Nearshoring and diversification of supply
After such an unprecedented degree of disruption, food and drink firms need to be conscious of the risks to their supply chains if they wish to retain custom and revenue.
“A supply chain risk assessment should examine the entirety of the supply chain, from suppliers to customers,” explained Scala executive director Dave Howorth. “The aim is to identify critical points of failure or over reliance on specific suppliers, geographies, and technologies.
“Each point in the supply chain has a unique set of risks that makes it vulnerable, should disruptions occur. In the food industry, reliance on one product supplier places manufacturers in a difficult situation should this supplier be unable to operate. This has been evidenced by the Ukraine crisis, as Europe is heavily dependent on wheat from Ukraine and Russia.”
To avoid further price hikes and increase availability, Howorth suggested UK manufacturers should begin sourcing from multiple suppliers to minimise the disruption risk, reduce costs and make their businesses more responsive to market changes.
“Manufacturers can also consider nearshoring, which involves moving operations to a different area within the same region to reduce risks in the supply chain,” he continued. “This is a reversal of the recent trend, offshoring, when operations are often moved to the other side of the globe.
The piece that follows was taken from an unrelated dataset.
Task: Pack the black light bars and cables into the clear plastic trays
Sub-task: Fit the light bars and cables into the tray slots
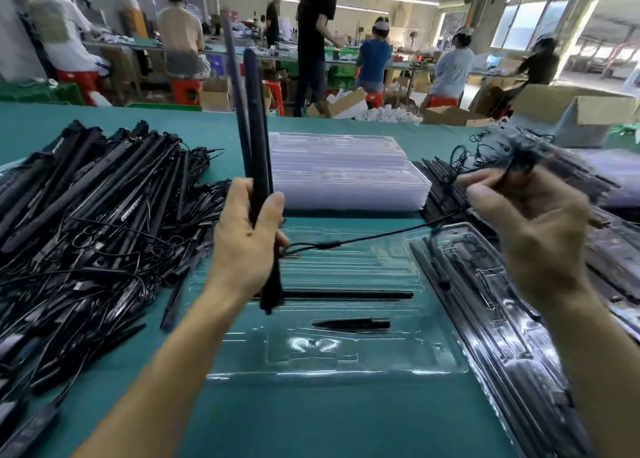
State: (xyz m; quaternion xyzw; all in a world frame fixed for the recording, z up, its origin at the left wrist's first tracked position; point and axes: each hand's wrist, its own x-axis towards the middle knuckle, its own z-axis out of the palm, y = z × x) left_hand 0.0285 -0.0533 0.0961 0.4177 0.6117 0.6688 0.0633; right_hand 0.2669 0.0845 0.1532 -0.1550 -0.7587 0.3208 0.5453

“Operational costs will clearly change with nearshoring, and these may be quite complex to understand, but most importantly it lessens the risk to the supply chain. This is often the answer for companies wanting to reduce their geographic dependence.
“Sourcing ingredients from the UK and nearby European countries will shorten supply chains, reduce delivery times, and minimise stock shortages. As we approach the retail peak quarter, food and drink companies should be learning from their experience of Covid-19 and Brexit fuelled transport delays last Christmas and considering nearshoring suppliers where possible.”